Single by Hector Lavoe

from the album La Voz
- A-side: "El Todopoderoso"
- B-side: "Mi Gente"
- Released: 1975
- Genre: Salsa
- Length: 5:27
- Label: Fania Records
- Songwriter: Johnny Pacheco
- Producer: Willie Colón

= Mi Gente (Héctor Lavoe song) =

Salsa single by Héctor Lavoe and covered by Marc Anthony

"Mi Gente" (English: "My People") is a song by Latin salsa musician Héctor Lavoe from the album, La Voz. It is considered by many Latinos to be his signature song. The most popular version of the song was recorded in 1974 in Africa with the Fania All Stars. The song was composed by Johnny Pacheco.

==Live performances==
The song's legacy was established through notable live performances alongside the Fania All Stars.
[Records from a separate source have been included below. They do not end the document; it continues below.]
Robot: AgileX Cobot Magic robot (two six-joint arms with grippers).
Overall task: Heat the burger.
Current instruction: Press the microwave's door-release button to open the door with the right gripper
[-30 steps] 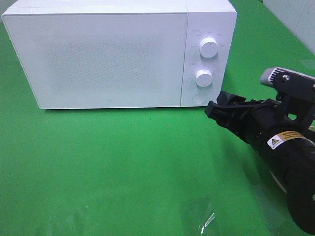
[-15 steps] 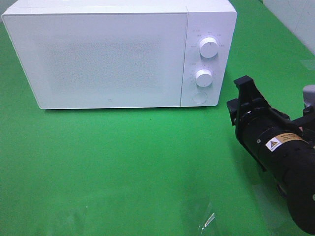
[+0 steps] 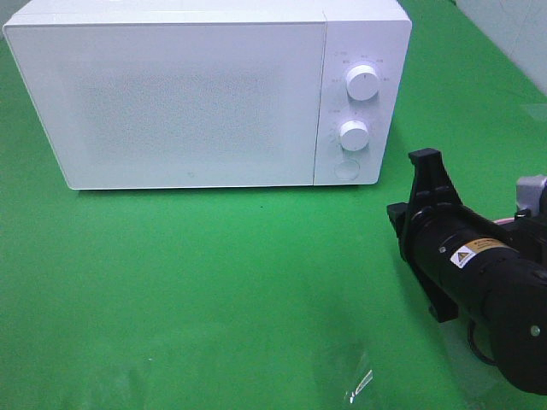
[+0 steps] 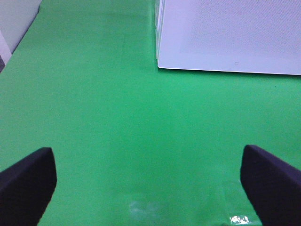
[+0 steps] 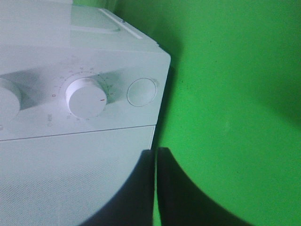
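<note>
A: Anything showing inside the microwave [image 3: 188, 94]?
B: Cannot tell. Stands at the back of the green worktop [image 3: 214, 282] with its frosted white door [image 3: 171, 102] shut flush; hides the inside completely.
A: And the burger?
B: Nowhere in view; cannot say where.
A: And the right hand [image 5: 155, 153]?
B: Pressed together, pinching nothing. Hangs over the worktop off the microwave's right front corner, apart from it, aimed near the round button [image 3: 346, 168] below the lower knob [image 3: 354, 135] and upper knob [image 3: 363, 83].
A: And the left hand [image 4: 150, 188]?
B: Spread wide, holding nothing. Hovers low over the green worktop, facing the microwave's left front corner, with a scrap of clear film [image 3: 363, 382] lying near.
</note>
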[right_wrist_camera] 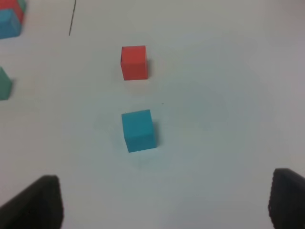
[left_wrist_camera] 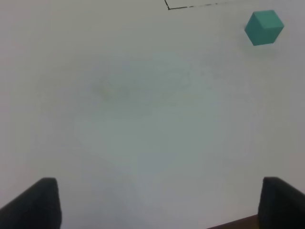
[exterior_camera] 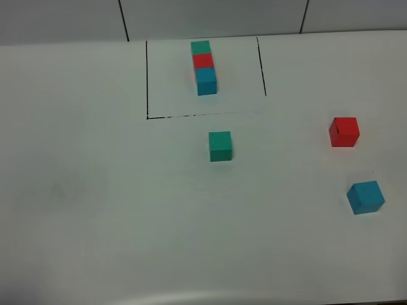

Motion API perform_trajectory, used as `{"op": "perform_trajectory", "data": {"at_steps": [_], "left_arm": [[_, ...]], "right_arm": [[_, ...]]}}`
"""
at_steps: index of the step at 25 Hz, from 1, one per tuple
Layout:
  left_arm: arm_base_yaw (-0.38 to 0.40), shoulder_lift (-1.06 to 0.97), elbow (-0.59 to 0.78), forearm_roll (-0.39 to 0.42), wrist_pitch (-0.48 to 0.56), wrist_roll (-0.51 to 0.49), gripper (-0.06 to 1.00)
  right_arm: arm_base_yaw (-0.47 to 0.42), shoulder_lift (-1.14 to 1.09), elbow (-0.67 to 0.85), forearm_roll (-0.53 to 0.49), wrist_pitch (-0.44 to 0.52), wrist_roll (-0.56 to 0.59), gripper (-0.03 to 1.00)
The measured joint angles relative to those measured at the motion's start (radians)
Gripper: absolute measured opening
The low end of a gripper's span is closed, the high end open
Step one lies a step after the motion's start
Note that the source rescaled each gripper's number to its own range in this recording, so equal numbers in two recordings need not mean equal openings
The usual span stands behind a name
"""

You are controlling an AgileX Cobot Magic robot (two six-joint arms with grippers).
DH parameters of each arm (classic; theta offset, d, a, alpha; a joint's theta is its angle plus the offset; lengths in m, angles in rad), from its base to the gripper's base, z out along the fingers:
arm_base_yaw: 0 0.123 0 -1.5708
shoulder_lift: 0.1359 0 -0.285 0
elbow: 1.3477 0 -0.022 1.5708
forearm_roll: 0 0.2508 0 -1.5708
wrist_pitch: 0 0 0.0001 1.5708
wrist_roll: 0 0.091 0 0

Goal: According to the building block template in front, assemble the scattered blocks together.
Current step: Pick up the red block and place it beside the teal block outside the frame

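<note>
The building block template (exterior_camera: 203,67) is a teal-green, red and blue row inside thin black lines at the back middle; its corner shows in the right wrist view (right_wrist_camera: 9,19). The scattered teal-green block (exterior_camera: 220,145) lies just in front of the frame and shows in the left wrist view (left_wrist_camera: 264,27). The red block (exterior_camera: 344,131) and the blue block (exterior_camera: 365,197) lie apart at the right, red (right_wrist_camera: 134,62) beyond blue (right_wrist_camera: 138,130). My left gripper (left_wrist_camera: 157,202) is open and empty, far from the green block. My right gripper (right_wrist_camera: 159,202) is open and empty, a little short of the blue block.
The white table (exterior_camera: 95,190) carries the drawn black frame (exterior_camera: 147,79). A grey panelled wall (exterior_camera: 210,16) stands behind the table. The table's near edge (left_wrist_camera: 233,223) shows by the left gripper. Neither arm shows in the exterior view.
</note>
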Motion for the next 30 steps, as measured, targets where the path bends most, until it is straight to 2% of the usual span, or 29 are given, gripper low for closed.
{"op": "perform_trajectory", "data": {"at_steps": [9,17,24,30], "left_arm": [[0.006,0.0,0.0,0.004,-0.001,0.0,0.53],[0.119,0.0,0.0,0.004,-0.001,-0.005,0.41],[0.161,-0.059,0.0,0.007,-0.002,-0.005,0.39],[0.161,-0.063,0.0,0.007,-0.003,-0.005,0.38]], "right_arm": [[0.0,0.0,0.0,0.0,0.0,0.004,0.92],[0.0,0.0,0.0,0.0,0.0,0.004,0.92],[0.0,0.0,0.0,0.0,0.0,0.004,0.92],[0.0,0.0,0.0,0.0,0.0,0.005,0.92]]}}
It was performed for the first time in 1973 at the inauguration of the Coliseo Roberto Clemente in San Juan, Puerto Rico. In September 1974, Lavoe performed the track before an audience of 80,000 at the Zaire '74 music festival in Kinshasa, which served as a promotional event for the "Rumble in the Jungle" heavyweight boxing match.

==Marc Anthony version==

"Mi Gente" is a cover of Héctor Lavoe's song by Marc Anthony for the movie El Cantante as he plays Lavoe himself. The song was featured on Gloria Estefan's Mexican promo single of "No Llores". The song received a nomination at the 2008 Latin Billboard Music Awards for "Tropical Airplay Song Of The Year".

===Chart position===

| Chart (2007) | Peak position |
|---|---|
| Billboard Hot Latin Tracks | 23 |
| Billboard Latin Tropical/Salsa Airplay | 1 |

==Cover versions==
- Domingo Quiñones covered the song on his tribute album, ¿Quién Mató a Héctor Lavoe?.
- Angel & Khriz covered "Mi Gente" while using Hector Lavoe's recorded voice. It was included as part of the Urban Tribute to Hector Lavoe.